**Problem details:** Return only the stretch of the material below that begins with the line containing "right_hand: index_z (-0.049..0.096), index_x" and ends with the line containing "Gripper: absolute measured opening", exactly; both of those lines belong to it.

**Available data:**
* * * * * * * * *
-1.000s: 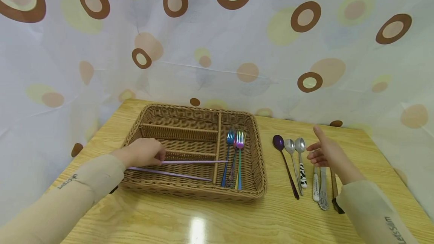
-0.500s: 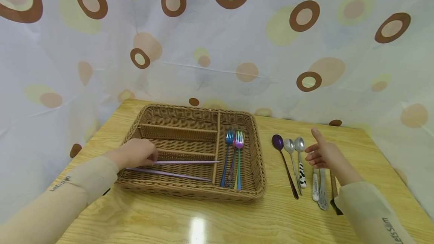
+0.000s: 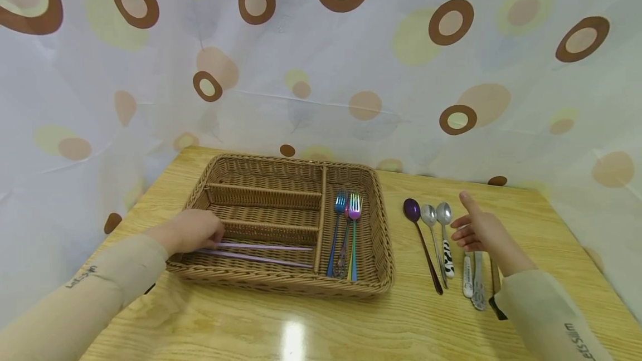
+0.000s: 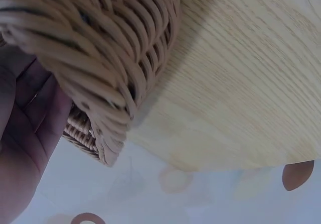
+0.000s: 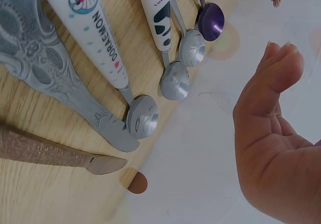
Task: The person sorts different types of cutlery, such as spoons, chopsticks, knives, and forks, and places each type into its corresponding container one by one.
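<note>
Our left grip (image 3: 194, 231), at the left end of the basket (image 3: 283, 287) near its front corner, has its fingers curled and looks clamped on the left end of the rear chopstick (image 3: 266, 247); since a second ago it has drawn that stick leftward, so the tip that overlay the divider (image 3: 321, 210) now sits short of it, inside the front compartment. Nearer the basket's front edge lies the front chopstick (image 3: 261, 259); we judge the pair all but laid in; our right grip (image 3: 489, 233), fingers loose and holding nothing, hangs by the silver knife (image 3: 478, 288) toward the bench's (image 3: 215, 322) right edge.
</note>
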Tool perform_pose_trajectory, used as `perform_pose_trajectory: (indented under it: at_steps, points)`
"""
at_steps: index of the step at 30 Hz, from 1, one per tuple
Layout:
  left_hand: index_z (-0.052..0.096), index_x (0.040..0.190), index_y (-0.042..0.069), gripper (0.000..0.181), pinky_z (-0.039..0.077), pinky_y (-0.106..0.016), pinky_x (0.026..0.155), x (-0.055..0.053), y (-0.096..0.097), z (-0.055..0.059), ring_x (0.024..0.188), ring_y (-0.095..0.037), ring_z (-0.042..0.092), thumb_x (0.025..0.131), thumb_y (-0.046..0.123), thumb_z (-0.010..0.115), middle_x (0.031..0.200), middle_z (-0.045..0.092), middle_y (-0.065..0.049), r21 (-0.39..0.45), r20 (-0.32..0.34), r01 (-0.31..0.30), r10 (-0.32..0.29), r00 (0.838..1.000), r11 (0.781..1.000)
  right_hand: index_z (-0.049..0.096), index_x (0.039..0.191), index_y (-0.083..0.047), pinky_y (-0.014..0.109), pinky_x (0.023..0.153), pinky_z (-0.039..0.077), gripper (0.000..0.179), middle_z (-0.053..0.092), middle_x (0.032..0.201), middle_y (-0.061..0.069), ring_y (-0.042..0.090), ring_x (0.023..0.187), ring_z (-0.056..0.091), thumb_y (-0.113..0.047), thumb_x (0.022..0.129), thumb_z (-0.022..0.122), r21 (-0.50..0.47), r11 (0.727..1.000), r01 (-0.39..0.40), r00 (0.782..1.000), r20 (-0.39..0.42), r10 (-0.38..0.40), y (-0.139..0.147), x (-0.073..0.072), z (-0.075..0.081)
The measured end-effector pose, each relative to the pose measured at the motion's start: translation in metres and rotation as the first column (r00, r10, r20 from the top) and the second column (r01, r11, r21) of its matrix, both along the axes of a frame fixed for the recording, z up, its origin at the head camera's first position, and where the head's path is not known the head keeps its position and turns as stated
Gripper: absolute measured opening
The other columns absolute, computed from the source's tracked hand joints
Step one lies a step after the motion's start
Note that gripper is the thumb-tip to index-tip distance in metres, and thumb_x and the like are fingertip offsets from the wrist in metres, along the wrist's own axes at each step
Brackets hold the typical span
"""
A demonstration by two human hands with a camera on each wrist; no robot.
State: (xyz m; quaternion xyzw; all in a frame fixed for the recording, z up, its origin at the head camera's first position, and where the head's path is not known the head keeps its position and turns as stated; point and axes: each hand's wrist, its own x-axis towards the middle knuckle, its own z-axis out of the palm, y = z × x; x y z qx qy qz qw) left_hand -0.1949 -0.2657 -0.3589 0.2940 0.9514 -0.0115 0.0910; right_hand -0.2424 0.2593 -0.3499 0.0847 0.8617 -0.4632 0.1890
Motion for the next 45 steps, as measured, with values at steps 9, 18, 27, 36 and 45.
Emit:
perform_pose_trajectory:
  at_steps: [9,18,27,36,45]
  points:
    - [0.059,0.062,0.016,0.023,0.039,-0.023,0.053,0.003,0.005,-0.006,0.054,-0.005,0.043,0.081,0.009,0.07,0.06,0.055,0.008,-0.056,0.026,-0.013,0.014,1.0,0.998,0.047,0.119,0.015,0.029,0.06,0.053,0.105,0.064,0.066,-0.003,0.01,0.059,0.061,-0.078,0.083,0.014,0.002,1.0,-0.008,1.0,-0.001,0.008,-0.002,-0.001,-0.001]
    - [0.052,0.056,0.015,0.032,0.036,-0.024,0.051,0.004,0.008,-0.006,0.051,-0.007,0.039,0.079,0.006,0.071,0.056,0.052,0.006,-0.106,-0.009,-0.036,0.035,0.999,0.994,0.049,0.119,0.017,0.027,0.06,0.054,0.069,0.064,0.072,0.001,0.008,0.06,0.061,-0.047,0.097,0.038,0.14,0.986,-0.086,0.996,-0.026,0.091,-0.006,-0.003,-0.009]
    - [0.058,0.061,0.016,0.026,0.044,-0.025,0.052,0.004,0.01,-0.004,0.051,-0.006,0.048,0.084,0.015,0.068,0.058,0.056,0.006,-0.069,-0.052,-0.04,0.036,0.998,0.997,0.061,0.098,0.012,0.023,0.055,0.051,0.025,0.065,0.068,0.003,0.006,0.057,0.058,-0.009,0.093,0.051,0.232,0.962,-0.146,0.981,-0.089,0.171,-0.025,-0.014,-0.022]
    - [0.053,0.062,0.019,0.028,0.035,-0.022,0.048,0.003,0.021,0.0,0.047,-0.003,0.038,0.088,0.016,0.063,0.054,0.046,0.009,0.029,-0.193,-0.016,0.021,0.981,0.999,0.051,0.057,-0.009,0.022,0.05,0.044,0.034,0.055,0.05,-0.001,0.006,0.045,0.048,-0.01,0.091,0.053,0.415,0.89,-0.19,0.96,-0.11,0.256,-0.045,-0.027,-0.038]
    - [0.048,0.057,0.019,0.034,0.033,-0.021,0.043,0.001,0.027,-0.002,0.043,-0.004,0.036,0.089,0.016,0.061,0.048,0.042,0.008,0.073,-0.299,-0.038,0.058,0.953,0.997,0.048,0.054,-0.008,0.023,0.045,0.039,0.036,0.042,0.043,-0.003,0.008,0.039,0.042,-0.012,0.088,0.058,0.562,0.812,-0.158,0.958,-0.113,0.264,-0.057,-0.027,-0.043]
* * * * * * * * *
**Problem solution:**
  right_hand: index_z (-0.049..0.096), index_x (0.039..0.191), index_y (-0.083..0.047), pinky_y (-0.014..0.109), pinky_x (0.023..0.153), pinky_z (-0.039..0.077), gripper (0.000..0.179), middle_z (-0.053..0.092), middle_x (0.032..0.201), middle_y (-0.061..0.069), ring_y (-0.042..0.090), ring_x (0.023..0.187), ring_z (-0.056..0.091), thumb_y (-0.113..0.047), thumb_x (0.022..0.129), thumb_z (-0.022..0.122), r21 (-0.50..0.47), r11 (0.727..1.000), r01 (-0.39..0.40), r00 (0.782..1.000), r20 (-0.39..0.42), r10 (-0.38..0.40), y (-0.139..0.147), x (-0.073..0.072), z (-0.075..0.081)
The measured end-effector pose, each relative to the pose measured at the motion's start: translation in metres and rotation as the first column (r00, r10, r20 from the top) and the second column (r01, r11, r21) of its matrix, both along the axes of a frame fixed for the recording, z up, its origin at the head camera's first position, and where the head's path is not known the head keeps its position and turns as stated
Gripper: absolute measured opening

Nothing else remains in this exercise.